Task requirements —
Reproduce the listing in full, exactly as written, but without images.
◇ ◇ ◇ ◇ ◇ ◇ ◇
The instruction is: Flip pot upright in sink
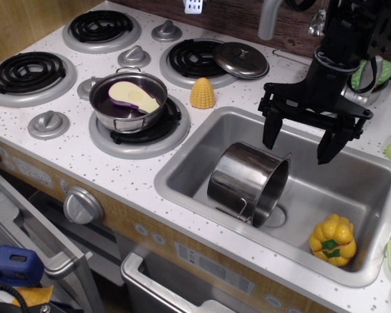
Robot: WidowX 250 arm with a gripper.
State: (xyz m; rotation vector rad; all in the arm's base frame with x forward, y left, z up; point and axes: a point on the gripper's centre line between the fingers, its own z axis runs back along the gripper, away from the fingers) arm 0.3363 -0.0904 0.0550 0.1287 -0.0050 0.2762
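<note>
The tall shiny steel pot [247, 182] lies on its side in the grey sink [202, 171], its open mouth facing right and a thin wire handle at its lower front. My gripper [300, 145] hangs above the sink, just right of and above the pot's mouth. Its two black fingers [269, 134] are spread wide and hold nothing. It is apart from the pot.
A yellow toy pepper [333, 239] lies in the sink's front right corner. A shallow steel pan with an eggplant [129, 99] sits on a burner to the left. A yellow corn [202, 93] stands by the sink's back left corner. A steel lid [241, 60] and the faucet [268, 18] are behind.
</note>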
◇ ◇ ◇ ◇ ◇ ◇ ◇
Solution to this task —
The instruction is: Flip pot upright in sink
Robot: WidowX 250 arm with a gripper.
State: (xyz m; rotation vector rad; all in the arm's base frame with x forward, y left, z up; point and axes: a point on the gripper's centre line between the fingers, its own z axis runs back along the gripper, away from the fingers) arm 0.3363 -0.0904 0.0550 0.1287 -0.0050 0.2762
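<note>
The tall shiny steel pot [247, 182] lies on its side in the grey sink [202, 171], its open mouth facing right and a thin wire handle at its lower front. My gripper [300, 145] hangs above the sink, just right of and above the pot's mouth. Its two black fingers [269, 134] are spread wide and hold nothing. It is apart from the pot.
A yellow toy pepper [333, 239] lies in the sink's front right corner. A shallow steel pan with an eggplant [129, 99] sits on a burner to the left. A yellow corn [202, 93] stands by the sink's back left corner. A steel lid [241, 60] and the faucet [268, 18] are behind.
</note>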

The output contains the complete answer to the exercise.